[Start of section]
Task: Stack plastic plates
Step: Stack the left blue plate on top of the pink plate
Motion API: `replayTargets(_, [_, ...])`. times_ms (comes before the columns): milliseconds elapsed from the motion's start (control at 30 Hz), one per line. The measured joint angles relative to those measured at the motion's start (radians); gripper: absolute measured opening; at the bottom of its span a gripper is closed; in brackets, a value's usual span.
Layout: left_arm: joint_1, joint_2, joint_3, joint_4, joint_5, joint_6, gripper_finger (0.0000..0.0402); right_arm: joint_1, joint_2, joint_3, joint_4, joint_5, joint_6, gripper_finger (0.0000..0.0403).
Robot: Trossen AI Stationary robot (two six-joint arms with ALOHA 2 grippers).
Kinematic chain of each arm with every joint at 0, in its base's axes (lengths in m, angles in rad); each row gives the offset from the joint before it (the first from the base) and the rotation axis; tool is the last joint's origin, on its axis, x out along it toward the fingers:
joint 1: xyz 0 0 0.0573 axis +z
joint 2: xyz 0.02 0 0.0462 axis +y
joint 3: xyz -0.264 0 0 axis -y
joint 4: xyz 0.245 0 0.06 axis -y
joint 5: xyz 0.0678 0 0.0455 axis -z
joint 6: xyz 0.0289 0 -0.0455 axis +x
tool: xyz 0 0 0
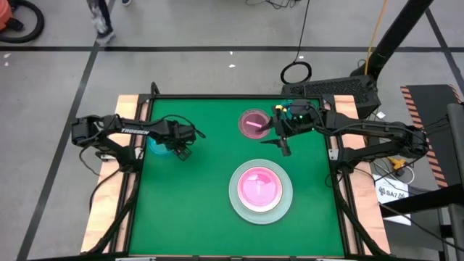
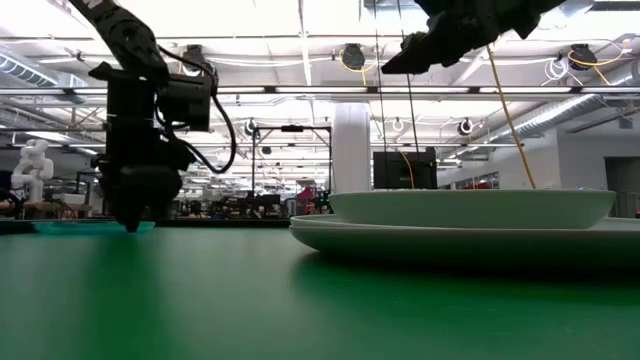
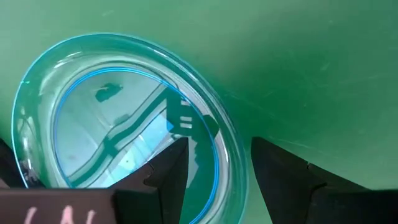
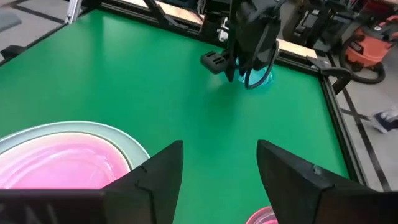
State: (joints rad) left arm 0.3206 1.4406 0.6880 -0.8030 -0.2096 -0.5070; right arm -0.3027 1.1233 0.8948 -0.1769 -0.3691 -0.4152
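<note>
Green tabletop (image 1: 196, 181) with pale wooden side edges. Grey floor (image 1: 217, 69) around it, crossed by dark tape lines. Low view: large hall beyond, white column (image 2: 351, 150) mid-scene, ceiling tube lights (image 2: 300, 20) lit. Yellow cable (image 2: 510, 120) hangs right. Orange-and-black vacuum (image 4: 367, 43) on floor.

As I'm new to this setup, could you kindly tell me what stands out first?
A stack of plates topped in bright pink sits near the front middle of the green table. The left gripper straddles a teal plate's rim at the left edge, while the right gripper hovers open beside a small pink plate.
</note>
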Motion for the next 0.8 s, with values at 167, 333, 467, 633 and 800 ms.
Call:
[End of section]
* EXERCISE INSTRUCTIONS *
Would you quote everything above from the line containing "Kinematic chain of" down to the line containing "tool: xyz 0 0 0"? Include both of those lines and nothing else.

* SOLUTION TO THE PROBLEM *
Kinematic chain of each arm with every joint at 0, in its base's axes (lengths in m, angles in rad); each row gives the offset from the joint before it (the first from the base) and the rotation axis; tool is the last joint's origin, on its axis, x out along it toward the fingers:
joint 1: xyz 0 0 0.0573 axis +z
joint 2: xyz 0.02 0 0.0462 axis +y
joint 3: xyz -0.264 0 0 axis -y
joint 4: xyz 0.245 0 0.06 axis -y
joint 5: xyz 0.0678 0 0.0455 axis -z
joint 6: xyz 0.0289 0 -0.0455 axis +x
tool: xyz 0 0 0

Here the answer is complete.